Qu'on vende des saucisses ou qu'on joue au hockey, il ne faut jamais abandonner la partie. Jean Cusson en sait quelque chose. Cet ex-hockeyeur professionnel était acculé à la faillite lorsque sa petite entreprise a finalement pris son envol. Aujourd'hui, le fondateur de la bannière William J. Walter dirige une entreprise qui compte 26 succursales et dont le chiffre d'affaires avoisine les 6 millions de dollars.

Le plan de match de l'entreprise se résume en un mot: la variété. Elle propose une cinquantaine de saveurs. La William Suisse farcie à l'emmenthal, la saucisse au chou rouge et celle aux canneberges côtoient les grands classiques comme la toulouse, l'italienne et la merguez.

«En 1986, quand nous avons lancé l'entreprise, personne ne faisait des variétés, relate Jean Cusson. On a été les premiers à créer ce concept. Aujourd'hui, je constate que plusieurs supermarchés et bouchers le font.»

Quinze ans en Suisse

À la fin des années 60, cet ailier gauche joue deux saisons avec l'équipe nationale du Canada avant de faire le saut dans la Ligue nationale de hockey. Son séjour avec les Seals d'Oakland dure deux matchs. Peu après, Jean Cusson prend le chemin de la Suisse, où sa carrière professionnelle durera 15 ans.

De retour au pays, il ouvre un premier magasin avec ses deux frères en 1986. L'un d'entre eux tient un restaurant et un fournisseur lui a confié que les ventes de saucisses sont excellentes en été.

Mais les débuts sont difficiles pour la jeune entreprise. M. Cusson a beau avoir vécu 15 ans en Suisse, il ne connaît pas grand-chose à la confection des saucisses. Son instinct le pousse à ouvrir son commerce dans la Plaza Côte-des-Neiges, dans un secteur où l'on trouve une forte population immigrante.

«Notre première erreur a été de s'installer là, raconte l'entrepreneur. On croyait à l'époque que des Européens allaient acheter des saucisses.»

Les trois frères s'endettent jusqu'au cou pour acheter l'équipement pour fabriquer les saucisses. Alors qu'ils frôlent la faillite, leur associé chargé de la création des aliments les largue. Des employés qu'ils embauchent pour le remplacer menacent de faire la grève si leur salaire n'est pas augmenté.

Malgré la tempête, les Cusson décident d'ouvrir une deuxième succursale, cette fois aux Halles d'Anjou. Ils mettent au point de nouvelles variétés de saucisses et organisent des dégustations pour attirer des clients. C'est finalement l'été, la saison du barbecue, qui récompensera leurs efforts.

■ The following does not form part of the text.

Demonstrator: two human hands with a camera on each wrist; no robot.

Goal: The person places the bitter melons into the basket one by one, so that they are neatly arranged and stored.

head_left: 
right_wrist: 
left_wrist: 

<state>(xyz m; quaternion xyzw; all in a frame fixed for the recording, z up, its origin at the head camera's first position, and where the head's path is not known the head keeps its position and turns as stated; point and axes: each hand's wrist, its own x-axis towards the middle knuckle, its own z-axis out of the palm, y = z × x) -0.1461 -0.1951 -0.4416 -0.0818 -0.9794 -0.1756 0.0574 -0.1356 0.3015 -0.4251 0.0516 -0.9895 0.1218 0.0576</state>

«On s'est rendu compte que les Italiens vont dans des boutiques italiennes, les Arabes vont dans des boutiques arabes, les Grecs vont dans des boutiques grecques, explique Jean Cusson. On a réalisé que notre clientèle est francophone.»

Expansion

Dès lors, les entrepreneurs ferment la boutique de Côte-des-Neiges et dénichent un nouveau local dans le Marché 440, à Laval. Ils délèguent la production de saucisses à deux sous-traitants pour se concentrer exclusivement sur la vente.

Des clients, impressionnés par le produit, parlent aux Cusson pour ouvrir des franchises à leur tour. On leur demande de verser une somme d'argent pour utiliser la bannière, et on leur demande d'acheter exclusivement des saucisses approuvées par la société mère. Mais dans l'ensemble, les franchisés ont carte blanche.

«La différence avec les autres chaînes, c'est qu'on permet à nos franchisés de vendre autre chose que de la saucisse, dit Jean Cusson. Ceux qui sont avec nous doivent être des entrepreneurs. Certains vendent du fromage, des bières importées, des pâtes, mais c'est un domaine dont on ne s'occupe pas.»

Aujourd'hui âgé de 68 ans, Jean Cusson commence à songer à la retraite. Il léguera une entreprise florissante à ses fils: une quinzaine de succursales dans le Grand Montréal, d'autres dans les Laurentides, dans Lanaudière, en Montérégie, et même à Sherbrooke. Les deux derniers-nés de la chaîne ont récemment ouvert leurs portes à Gatineau. La chaîne pourrait bientôt s'étendre au Saguenay et à Québec.